Thanks so much for the suggestions! I know from experience that Cowboy Magic works GREAT on horses' tails - I don't know why I didn't think of using it on a dog!  I'll go pick some up this weekend.

Would a Furminator brush be too thinly-spaced to work well for detangling? Any brand suggestions on a good de-matting brush?


----------



## 2malts4me (Aug 23, 2008)

I haven't bought one yet, but I've heard rave reviews about Les Poochs brushes for dematting.


----------



## skelaki (Nov 9, 2006)

nekomi said:


> Thanks so much for the suggestions!
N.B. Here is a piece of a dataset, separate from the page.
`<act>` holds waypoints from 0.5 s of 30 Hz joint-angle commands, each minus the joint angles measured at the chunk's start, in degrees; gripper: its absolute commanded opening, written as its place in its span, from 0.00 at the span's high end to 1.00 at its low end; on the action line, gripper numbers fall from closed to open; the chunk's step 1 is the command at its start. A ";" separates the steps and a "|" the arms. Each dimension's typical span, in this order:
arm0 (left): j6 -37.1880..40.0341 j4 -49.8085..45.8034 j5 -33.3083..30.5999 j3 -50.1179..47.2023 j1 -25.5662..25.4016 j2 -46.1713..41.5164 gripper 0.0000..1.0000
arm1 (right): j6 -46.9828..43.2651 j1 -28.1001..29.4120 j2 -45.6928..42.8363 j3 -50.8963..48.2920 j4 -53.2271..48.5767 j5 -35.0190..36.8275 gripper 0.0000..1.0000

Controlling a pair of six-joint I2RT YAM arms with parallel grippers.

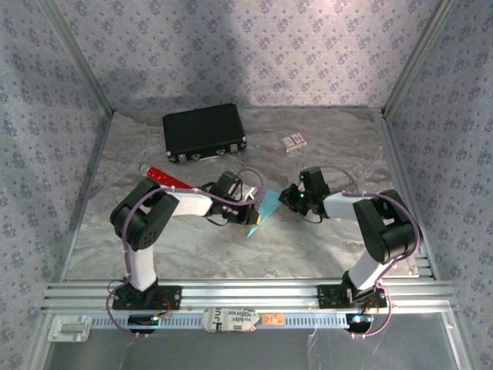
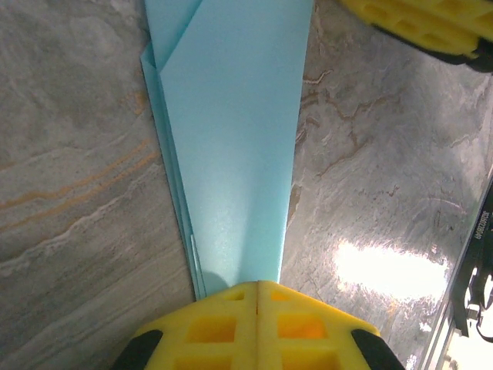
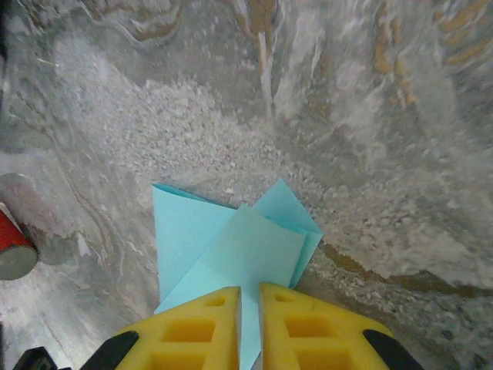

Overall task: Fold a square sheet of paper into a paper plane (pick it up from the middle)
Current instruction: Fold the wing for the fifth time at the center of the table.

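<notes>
The grey marbled surface (image 1: 192,247) lies under both hands. The half-folded light cyan-blue paper dart (image 2: 231,139) stretches forward from the left hand (image 2: 256,297), which is clenched on its narrow end. The right hand (image 3: 249,308) pinches the opposite, layered end. To crease well, I judge both should hold the paper taut and flat, edges aligned.

Top view: soft, dimmish overhead light, cool bluish cast. Brightest patch high on patterned back wall (image 1: 239,31), darker shadow patches beside it. Diffuse shadows on grey marbled tabletop (image 1: 323,247). Detail coarse.
Left wrist view: blown-out white glare on tabletop at right. Light cyan-blue folded paper sheet (image 2: 231,154) evenly lit, slight sheen.
Right wrist view: tabletop smeared toward top corners. Red tube end (image 3: 11,243) out of focus.
</notes>
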 commanded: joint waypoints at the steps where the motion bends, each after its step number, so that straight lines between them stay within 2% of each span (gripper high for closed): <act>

I know from experience that Cowboy Magic works GREAT on horses' tails - I don't know why I didn't think of using it on a dog!  I'll go pick some up this weekend.
> 
> Would a Furminator brush be too thinly-spaced to work well for detangling? Any brand suggestions on a good de-matting brush?


The Furminator is a de-shedding not a de-matting tool.


----------



## sizzledog (Nov 23, 2008)

Mars Coat King - hands down the best "dematting" tool I've ever used. It's not specifically for dematting, they were originally used on terriers.

It also works well to remove dead coat, and it's much safer than most tools marketed for dematting.

http://www.petedge.com/Mars-Coat-King-Strippers-ZC515.pro


----------



## GroovyGroomer777 (Aug 21, 2008)

I agree to go little by little. Some dogs handle dematting without blinking, others go wild and act like you are killing them. Massage the detangler into the matted area, work on it with a slicker brush (this is my way, there are other ways), lifting the hair and brushing with the grain root to tip gently, and always make sure to finish with a comb. 

It is not ideal to shave this kind of coat, but if it comes down to it, its better than leaving it matted.

ETA- I personally do not recommend dematting tools to a novice, to avoid injuries.


----------